Brief Title: ANTIBIOTIC-RESISTANT ENTEROBACTERALES BLOODSTREAM INFECTIONS AND RISK FACTORS IN PATIENTS ADMITTED TO THE INTENSIVE CARE UNIT
Sponsor: Ankara City Hospital Bilkent
Organization:

Study Overview

Official Title: ANTIBIOTIC-RESISTANT ENTEROBACTERALES BLOODSTREAM INFECTIONS AND RISK FACTORS IN PATIENTS ADMITTED TO THE INTENSIVE CARE UNIT
Status: COMPLETED
Status Verified Date: 2025-08
Last Known Status: None
Delayed Posting: No
If Stopped, Why?: Not Stopped
Has Expanded Access: False
If Expanded Access, NCT#: N/A
Has Expanded Access, NCT# Status: N/A
Acronym: None
Brief Summary: In this study, we first aimed to reveal the resistance profile of Enterobacteriales bloodstream infections at our center.

We evaluated data from patients with ESBL, colistin, and carbapenem resistance and identified resistance risk factors.
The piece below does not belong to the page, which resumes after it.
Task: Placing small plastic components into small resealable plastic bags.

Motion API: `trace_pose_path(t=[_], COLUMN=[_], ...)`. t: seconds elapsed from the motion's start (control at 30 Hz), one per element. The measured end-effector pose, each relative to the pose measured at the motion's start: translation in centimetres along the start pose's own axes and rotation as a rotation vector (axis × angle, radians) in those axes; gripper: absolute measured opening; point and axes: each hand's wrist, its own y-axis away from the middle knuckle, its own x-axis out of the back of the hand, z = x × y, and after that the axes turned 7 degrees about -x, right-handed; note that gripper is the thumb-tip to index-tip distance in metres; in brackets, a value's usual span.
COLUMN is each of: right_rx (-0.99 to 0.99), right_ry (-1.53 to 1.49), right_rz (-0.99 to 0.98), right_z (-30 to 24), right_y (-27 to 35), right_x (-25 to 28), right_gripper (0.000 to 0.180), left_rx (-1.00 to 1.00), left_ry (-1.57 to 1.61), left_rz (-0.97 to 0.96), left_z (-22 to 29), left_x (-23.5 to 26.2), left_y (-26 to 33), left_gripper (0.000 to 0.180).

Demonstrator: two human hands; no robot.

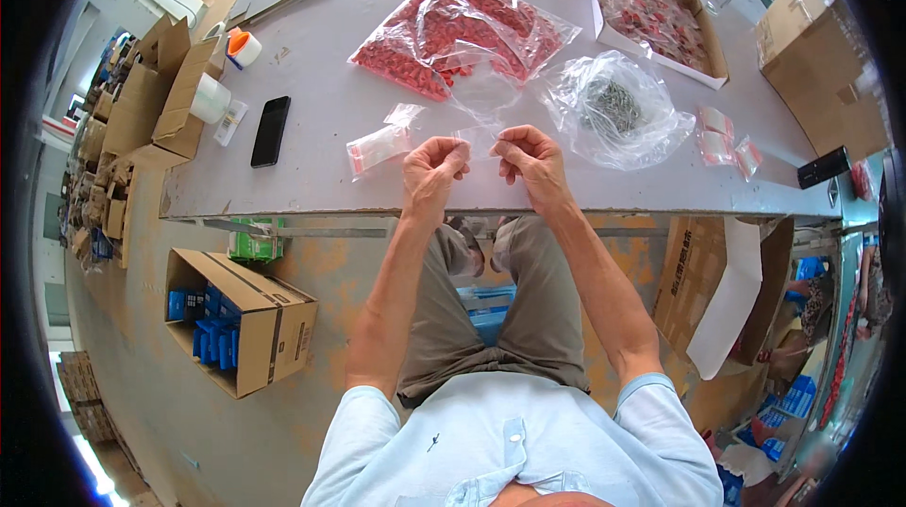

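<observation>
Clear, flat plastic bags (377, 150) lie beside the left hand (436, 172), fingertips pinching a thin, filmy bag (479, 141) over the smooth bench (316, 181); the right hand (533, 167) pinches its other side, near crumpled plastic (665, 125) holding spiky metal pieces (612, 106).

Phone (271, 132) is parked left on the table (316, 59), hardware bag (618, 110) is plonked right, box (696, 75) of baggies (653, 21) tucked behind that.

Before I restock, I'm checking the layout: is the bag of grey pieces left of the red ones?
No, the bag of grey pieces lies to the right of the bag of red pieces.
</observation>
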Motion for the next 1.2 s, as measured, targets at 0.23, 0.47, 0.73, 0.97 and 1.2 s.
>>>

We then reviewed our approach to managing the infection based on the results obtained.Patients were grouped according to resistance patterns and resistance status and compared retrospectively.
Detailed Description: Antibiotic resistance represents one of the most urgent and serious challenges confronting modern healthcare systems. This problem is particularly critical in intensive care units (ICUs), where bloodstream infections (BSIs) caused by resistant organisms are frequently associated with prolonged hospitalization, increased healthcare costs, therapeutic failures, and high mortality rates.

Over the past decade, the incidence of bloodstream infections due to Enterobacterales species has risen substantially worldwide. These pathogens possess diverse resistance mechanisms that undermine the effectiveness of commonly used antibiotics. Among the most clinically significant are extended-spectrum beta-lactamases (ESBLs), carbapenemase production, and the emergence of colistin resistance phenotypes. These mechanisms not only limit empiric treatment options but also complicate infection control practices and contribute to the spread of multidrug-resistant organisms across healthcare facilities.
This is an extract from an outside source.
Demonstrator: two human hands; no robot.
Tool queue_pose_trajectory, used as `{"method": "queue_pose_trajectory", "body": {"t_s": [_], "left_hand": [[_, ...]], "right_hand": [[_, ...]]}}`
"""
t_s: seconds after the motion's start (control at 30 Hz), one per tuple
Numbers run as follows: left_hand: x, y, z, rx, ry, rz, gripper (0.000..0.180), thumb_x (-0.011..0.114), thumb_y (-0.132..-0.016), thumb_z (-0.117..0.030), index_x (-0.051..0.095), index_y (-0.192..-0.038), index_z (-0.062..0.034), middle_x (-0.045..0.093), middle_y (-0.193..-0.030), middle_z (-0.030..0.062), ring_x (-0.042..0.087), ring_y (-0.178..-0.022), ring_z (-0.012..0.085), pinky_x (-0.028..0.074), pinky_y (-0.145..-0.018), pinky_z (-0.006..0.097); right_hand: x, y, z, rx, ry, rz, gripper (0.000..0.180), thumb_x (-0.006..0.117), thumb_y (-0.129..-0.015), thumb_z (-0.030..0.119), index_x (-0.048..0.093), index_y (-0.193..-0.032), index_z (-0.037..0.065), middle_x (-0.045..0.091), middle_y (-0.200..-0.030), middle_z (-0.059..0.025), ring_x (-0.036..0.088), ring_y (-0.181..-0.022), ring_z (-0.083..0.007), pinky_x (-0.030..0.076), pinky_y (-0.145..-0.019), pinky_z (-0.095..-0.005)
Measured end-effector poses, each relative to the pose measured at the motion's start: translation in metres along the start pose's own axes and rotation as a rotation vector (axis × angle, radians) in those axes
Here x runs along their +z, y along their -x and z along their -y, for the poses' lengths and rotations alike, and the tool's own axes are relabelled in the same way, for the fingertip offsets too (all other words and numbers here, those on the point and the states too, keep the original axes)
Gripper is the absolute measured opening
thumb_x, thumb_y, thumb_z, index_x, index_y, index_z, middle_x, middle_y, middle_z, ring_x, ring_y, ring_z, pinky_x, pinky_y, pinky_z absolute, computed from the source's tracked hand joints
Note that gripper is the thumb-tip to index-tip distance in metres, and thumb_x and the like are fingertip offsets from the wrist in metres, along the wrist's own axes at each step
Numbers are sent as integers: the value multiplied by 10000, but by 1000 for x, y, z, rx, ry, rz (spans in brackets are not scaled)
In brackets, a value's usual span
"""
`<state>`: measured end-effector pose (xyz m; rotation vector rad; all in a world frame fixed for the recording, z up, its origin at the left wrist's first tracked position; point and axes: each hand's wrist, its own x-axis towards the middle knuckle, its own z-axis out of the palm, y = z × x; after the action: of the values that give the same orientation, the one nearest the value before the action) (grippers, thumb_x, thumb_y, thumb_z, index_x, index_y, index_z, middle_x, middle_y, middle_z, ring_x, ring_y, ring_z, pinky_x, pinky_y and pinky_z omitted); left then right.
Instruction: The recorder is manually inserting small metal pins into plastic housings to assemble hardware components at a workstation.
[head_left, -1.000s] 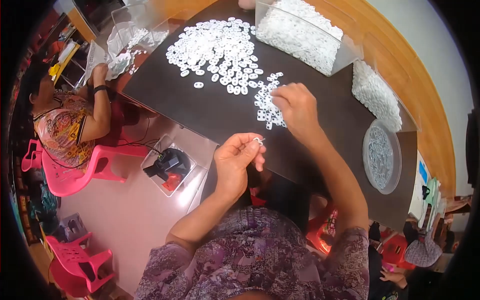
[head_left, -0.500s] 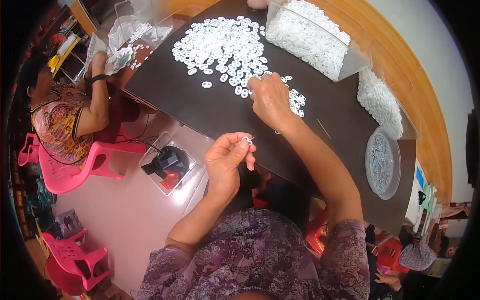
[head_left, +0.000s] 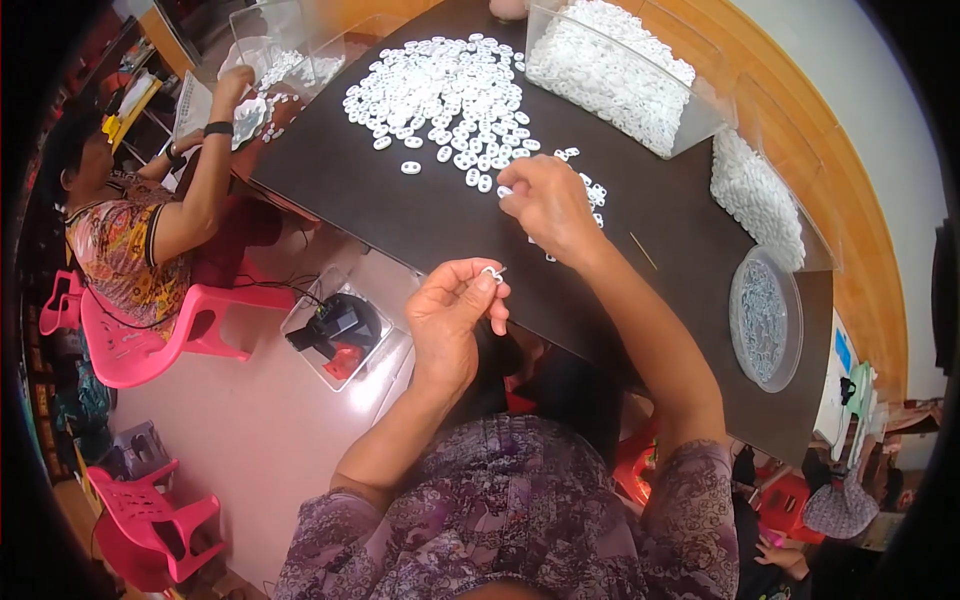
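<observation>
My left hand (head_left: 445,325) is held in front of the table's near edge, thumb and fingers pinching a small white plastic piece (head_left: 490,272) with a thin metal pin sticking out. Over the dark table, my right hand (head_left: 557,212) has its thumb and forefinger closed on a white oval two-hole plastic piece (head_left: 505,192). Just beyond it spreads a big heap of similar white two-hole pieces (head_left: 440,95). Smaller white pieces (head_left: 598,193) lie beside and partly behind my right hand.
Clear bins of white pieces (head_left: 610,75) (head_left: 750,190) stand at the back and right. A round clear tray (head_left: 740,335) holds small metal parts. A thin brass-coloured stick (head_left: 643,251) lies on the dark table (head_left: 340,190). At left, another person (head_left: 140,240) works on a pink chair (head_left: 190,330).
My right hand has drawn back slightly from the heap with a white oval piece in its fingers. My left hand stays almost still. The other person's arm has moved up and outward.
</observation>
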<state>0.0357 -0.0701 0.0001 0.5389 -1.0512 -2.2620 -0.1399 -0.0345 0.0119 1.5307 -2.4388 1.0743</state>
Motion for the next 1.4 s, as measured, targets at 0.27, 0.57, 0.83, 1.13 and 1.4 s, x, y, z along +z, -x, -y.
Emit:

In Turkey, national and multicenter surveillance data indicate that resistance rates among ICU isolates of Klebsiella pneumoniae and Escherichia coli often exceed the European average. This situation directly impacts empiric antibiotic therapy by reducing the likelihood of initial treatment success, while also facilitating the nosocomial transmission of resistant strains. Consequently, optimizing empiric therapy strategies and strengthening infection control measures are of paramount importance in ICUs.

The present study was designed to retrospectively evaluate all cases of Enterobacterales bloodstream infections (EBSIs) diagnosed in our center between 2019 and 2022. The primary objectives were:

To identify the prevalence and distribution of key antibiotic resistance phenotypes (including ESBL, carbapenem, and colistin resistance).
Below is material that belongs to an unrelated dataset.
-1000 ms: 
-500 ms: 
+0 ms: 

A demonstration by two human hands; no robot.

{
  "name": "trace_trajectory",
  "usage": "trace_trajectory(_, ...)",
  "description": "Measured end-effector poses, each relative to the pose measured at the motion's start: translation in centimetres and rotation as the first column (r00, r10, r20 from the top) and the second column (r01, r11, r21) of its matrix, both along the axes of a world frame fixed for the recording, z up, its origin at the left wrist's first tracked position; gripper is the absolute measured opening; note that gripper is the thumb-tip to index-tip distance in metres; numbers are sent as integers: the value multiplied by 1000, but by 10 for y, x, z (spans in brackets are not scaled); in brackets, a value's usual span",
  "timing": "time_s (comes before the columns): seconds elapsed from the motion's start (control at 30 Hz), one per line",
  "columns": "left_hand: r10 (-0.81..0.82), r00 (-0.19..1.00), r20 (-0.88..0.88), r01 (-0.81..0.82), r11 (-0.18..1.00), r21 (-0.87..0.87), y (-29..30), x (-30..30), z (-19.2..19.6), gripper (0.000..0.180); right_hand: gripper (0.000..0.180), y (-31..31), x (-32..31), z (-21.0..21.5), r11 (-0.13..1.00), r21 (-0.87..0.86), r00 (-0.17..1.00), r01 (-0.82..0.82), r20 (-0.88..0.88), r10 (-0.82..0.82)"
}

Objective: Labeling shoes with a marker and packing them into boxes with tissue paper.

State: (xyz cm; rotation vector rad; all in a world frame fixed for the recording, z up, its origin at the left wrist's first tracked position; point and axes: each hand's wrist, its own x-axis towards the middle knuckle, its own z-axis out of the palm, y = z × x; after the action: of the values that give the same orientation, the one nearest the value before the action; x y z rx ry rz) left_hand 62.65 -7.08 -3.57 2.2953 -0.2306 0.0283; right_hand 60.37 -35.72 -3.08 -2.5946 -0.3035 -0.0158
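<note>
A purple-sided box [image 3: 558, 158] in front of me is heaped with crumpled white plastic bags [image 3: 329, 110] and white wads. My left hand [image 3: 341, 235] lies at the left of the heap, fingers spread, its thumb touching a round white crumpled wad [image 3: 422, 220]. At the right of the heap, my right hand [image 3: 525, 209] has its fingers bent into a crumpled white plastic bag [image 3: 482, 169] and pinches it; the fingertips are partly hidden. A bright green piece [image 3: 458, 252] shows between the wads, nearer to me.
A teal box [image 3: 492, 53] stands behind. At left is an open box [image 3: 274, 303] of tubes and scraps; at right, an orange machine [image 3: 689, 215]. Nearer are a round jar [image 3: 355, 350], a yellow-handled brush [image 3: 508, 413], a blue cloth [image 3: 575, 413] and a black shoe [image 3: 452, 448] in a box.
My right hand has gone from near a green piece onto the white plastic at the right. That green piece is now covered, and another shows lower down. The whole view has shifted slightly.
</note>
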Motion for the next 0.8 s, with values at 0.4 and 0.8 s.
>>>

To analyze patient- and treatment-related risk factors associated with the emergence of resistance.

To assess the potential clinical consequences of resistance in terms of morbidity, mortality, and therapeutic outcomes.

To provide evidence-based data that may inform and support the development of local infection control policies and antimicrobial stewardship interventions.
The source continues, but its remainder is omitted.